Nguyen’s New Museum presentation is the artist’s first U.S. solo museum exhibition, following several international presentations at the Berlin Biennale, Dakar Biennale, Aichi Triennale, Manifesta 14 (all 2022) and the 2019 Sharjah Biennial, among others. Installed in the New Museum’s Third Floor galleries, ‘Tuan Andrew Nguyen: Radiant Remembrance’ showcases a new film and two recent video projects, The Unburied Sounds of a Troubled Horizon (2022) and The Specter of Ancestors Becoming (2019), alongside works from the artist’s broader practice.” — New Museum

“Tuan Andrew Nguyen: Radiant Remembrance” is curated by Vivian Crockett, Curator, with Ian Wallace, Curatorial Assistant.

“Mire Lee: Black Sun”

“The New Museum presents the first American solo museum exhibition of the work of Mire Lee (b. 1988, Seoul, South Korea; lives and works between Seoul and Amsterdam, Netherlands).

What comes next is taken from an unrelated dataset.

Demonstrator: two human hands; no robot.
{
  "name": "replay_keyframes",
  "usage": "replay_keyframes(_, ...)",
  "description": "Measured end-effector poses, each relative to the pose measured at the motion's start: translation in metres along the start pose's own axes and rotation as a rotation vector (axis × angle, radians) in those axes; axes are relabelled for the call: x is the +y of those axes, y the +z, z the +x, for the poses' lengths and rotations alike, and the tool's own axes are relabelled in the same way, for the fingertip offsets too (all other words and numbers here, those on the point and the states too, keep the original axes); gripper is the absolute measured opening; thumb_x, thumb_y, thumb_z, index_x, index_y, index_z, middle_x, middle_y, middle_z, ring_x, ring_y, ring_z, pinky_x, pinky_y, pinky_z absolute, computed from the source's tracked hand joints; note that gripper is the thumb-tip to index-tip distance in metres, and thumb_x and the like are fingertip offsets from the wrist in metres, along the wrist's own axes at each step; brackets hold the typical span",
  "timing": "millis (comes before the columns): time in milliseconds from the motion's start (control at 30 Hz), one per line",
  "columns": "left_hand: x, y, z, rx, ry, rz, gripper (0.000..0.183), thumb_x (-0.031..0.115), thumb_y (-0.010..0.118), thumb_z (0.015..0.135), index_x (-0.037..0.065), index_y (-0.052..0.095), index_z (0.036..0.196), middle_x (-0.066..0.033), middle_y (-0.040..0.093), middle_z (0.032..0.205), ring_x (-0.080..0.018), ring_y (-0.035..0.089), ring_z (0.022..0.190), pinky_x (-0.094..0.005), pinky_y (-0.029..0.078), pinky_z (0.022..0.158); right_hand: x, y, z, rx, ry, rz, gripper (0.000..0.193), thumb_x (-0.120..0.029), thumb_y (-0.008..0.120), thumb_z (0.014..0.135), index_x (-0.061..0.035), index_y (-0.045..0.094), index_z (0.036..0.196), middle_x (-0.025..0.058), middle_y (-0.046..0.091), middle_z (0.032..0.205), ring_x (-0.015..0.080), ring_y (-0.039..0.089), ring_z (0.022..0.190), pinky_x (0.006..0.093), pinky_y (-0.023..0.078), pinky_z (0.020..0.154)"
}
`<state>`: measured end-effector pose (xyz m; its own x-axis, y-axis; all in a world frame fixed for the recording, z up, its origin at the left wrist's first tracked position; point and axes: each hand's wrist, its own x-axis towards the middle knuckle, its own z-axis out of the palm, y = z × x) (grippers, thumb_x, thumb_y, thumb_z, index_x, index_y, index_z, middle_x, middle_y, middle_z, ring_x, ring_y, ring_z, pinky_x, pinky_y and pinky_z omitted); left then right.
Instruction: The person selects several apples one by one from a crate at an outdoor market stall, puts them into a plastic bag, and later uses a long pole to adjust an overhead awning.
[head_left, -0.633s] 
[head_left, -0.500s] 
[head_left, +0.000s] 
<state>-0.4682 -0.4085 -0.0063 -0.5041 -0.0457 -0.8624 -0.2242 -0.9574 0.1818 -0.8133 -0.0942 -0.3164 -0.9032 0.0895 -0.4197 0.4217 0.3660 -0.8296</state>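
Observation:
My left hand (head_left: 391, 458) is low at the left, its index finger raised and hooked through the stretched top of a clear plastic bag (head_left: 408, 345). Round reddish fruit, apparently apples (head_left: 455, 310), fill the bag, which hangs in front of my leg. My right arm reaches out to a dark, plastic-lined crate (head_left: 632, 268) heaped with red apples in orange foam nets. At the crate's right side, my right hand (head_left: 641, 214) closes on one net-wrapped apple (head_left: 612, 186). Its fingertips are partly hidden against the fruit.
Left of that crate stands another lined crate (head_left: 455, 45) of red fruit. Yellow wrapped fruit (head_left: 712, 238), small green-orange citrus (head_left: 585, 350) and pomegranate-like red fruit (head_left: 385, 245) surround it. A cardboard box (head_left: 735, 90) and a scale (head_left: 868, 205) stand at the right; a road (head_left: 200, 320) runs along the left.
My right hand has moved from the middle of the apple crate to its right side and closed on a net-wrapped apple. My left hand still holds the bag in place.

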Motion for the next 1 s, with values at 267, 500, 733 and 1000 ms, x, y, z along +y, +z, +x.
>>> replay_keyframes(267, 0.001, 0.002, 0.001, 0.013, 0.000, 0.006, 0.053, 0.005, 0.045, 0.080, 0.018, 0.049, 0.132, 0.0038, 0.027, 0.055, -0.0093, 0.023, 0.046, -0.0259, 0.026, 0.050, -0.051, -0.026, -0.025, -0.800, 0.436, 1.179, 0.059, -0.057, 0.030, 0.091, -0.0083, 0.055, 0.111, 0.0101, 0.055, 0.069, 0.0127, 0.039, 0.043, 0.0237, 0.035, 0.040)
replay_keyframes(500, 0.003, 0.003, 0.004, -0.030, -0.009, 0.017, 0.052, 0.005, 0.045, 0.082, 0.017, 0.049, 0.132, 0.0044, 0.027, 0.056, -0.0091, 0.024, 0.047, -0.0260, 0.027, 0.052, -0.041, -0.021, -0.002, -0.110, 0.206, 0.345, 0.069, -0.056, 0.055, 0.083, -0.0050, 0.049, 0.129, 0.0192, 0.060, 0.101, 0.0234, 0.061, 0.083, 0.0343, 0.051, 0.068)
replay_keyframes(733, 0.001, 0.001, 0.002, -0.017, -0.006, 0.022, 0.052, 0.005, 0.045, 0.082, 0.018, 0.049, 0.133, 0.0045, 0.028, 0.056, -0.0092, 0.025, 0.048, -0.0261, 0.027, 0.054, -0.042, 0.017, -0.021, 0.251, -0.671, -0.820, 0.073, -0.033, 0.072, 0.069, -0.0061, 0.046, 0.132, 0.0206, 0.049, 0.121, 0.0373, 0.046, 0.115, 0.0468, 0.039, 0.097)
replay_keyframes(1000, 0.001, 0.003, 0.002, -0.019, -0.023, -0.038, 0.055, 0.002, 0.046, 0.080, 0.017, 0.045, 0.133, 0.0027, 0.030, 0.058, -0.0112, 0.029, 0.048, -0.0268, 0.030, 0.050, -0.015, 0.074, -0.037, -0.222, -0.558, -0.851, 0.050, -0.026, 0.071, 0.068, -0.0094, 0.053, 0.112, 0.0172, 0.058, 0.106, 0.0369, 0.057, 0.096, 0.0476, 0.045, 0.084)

Installed in the New Museum’s Fourth Floor gallery, the exhibition debuts a site-specific installation featuring a variety of new sculptures. Composed of materials including low-tech motors, pumping systems, steel rods, and PVC hoses filled with grease, glycerin, silicone, clay slip, and oil, Lee’s animatronic sculptures operate both like living organisms and biological machines. Drawing references from architecture, horror, pornography, and cybernetics, and evoking bodily functions and environmental decay, Lee offers an intuitive means to describe properties that exist between the realms of the technological and the corporeal: tenderness, desire, abjection, anxiety, and revulsion, among other states. Titled after the Bulgarian-French feminist and semiotician Julia Kristeva’s 1987 book Black Sun—a study of depression and melancholia—Lee’s installation debuts a new body of kinetic sculptures housed in an architectural environment specially designed for the New Museum.” — New Museum

This exhibition is curated by Gary Carrion-Murayari, Kraus Family Senior Curator, and Madeline Weisburg, Curatorial Assistant.

“Wynnie Mynerva: The Original Riot”

“For their first solo museum exhibition in the United States, Wynnie Mynerva developed a site-specific installation for the New Museum’s Lobby Gallery. Through a gallery-spanning painting— the largest ever exhibited at the New Museum—alongside a sculptural element created from the artist’s own body, Mynerva reimagines the Biblical origin story of Eve to envision a gender expansive future.

Born in 1992 in Villa El Salvador on the outskirts of Lima, Peru, Mynerva grew up in an environment where violence based on gender, sexuality, race, and social class was extremely prevalent. Responding to both their traumas and desires, Mynerva creates cathartic visions of revenge and emancipation—representations of a world in which sexual dissidence would be praised as powerful political action. Their large-scale, colorful paintings depict bodies that hover on the edge of abstraction, refusing to be categorized, consumed, or controlled, and their radical performances and body modifications posit sexual transgression as a path to social transformation.” — New Museum

“Wynnie Mynerva: The Original Riot” is curated by Bernardo Mosqueira, ISLAA Curatorial Fellow.

Installation views of Pepón Osorio, Tuan Andrew Nguyen, Mire Lee and Wynnie Mynerva at New Museum. Photos by Corrado Serra.